Nehmen Sie eine Sorge der Institute wahr, dass die eigene Legacy-IT operationelle Risiken birgt, die irgendwann auch für die Aufsicht problematisch wird?

Natürlich birgt die eigene Legacy-IT eine ganze Reihe operationeller Risiken, vom möglichen Systemausfall über Sicherheitsrisiken bis hin zur Datenintegrität. Eine „Sorge“ nehme ich an dieser Stelle allerdings nicht wahr, vielmehr das klare Bewusstsein, dass die Sicherheit der eigenen Legacy-IT höchste Priorität hat. Die Risiken an sich werden durch Prüfungen ja regelmäßig gemonitort. Darüber hinaus gibt die regulatorische Roadmap die Richtung vor, an der man sich orientieren wird, um auch zukünftig institutsbezogene aber auch Risiken für das Finanzsystem insgesamt zu minimieren.

Vielen Dank für das Gespräch. (td)

Die Ergebnisse der „ibi Banking Trends 2025“ werden am 8. Mai 2025 zwischen 10 und 11 Uhr in einem Webinar vorgestellt. Die Anmeldung zur Veranstaltung ist hier möglich.

 

Kurzvita Dr. Anja Peters

Dr. Anja Peters ist seit 2019 Geschäftsführerin von ibi research. Nach ihrem Studium der Wirtschaftswissenschaften an der Universität Oldenburg arbeitete sie im Vertrieb sowie in der Konzeption- und Programmentwicklung der heutigen Frankfurt School of Finance and Management. Anschließend war Anja Peters wissenschaftliche Mitarbeiterin und Projektmanagerin an der Fachhochschule Kaiserslautern und dort mit der Konzeption und dem Aufbau der Studiengänge Bankmanagement und Financial Engineering betraut. Seit 2003 ist sie bei ibi research beschäftigt. Ihr inhaltlicher Fokus liegt auf der Digitalisierung in der Finanzdienstleistungsbranche insbesondere an der Kunde-Bank-Schnittstelle.

Kurzinfo zu ibi research

ibi research ist ein unabhängiges Forschungs- und Beratungsinstitut, das 1993 mit dem Ziel gegründet worden ist, den Wissenstransfer in der Wirtschaftsinformatik zwischen Akademia und Praxis zu fördern.

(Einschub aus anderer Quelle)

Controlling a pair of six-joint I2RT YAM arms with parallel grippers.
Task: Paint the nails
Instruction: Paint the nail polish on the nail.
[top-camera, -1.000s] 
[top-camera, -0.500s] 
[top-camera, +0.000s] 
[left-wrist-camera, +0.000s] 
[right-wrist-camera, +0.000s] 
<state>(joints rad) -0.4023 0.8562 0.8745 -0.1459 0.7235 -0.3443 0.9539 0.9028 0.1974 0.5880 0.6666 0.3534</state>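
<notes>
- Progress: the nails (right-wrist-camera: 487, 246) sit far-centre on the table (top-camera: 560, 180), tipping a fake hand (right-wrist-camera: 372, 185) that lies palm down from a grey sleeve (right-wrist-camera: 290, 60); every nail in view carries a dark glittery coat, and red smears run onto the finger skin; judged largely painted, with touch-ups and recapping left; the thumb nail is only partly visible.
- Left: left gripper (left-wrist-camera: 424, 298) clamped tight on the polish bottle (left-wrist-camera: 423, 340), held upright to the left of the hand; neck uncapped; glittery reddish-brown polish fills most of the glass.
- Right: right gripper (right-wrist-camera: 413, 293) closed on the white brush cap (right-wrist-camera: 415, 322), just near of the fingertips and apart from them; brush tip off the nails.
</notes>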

Heute erkennt und analysiert ibi research insbesondere Innovationen und Trends in den Bereichen Finance, Payment und Handel. Praxisnah und wissenschaftlich fundiert entwickelt das Institut konzeptionelle Lösungen für Partner und Kunden. Dabei arbeitet man stets mit der Objektivität der Wissenschaft an den heutigen und zukünftigen Anwendungen für Praktiker.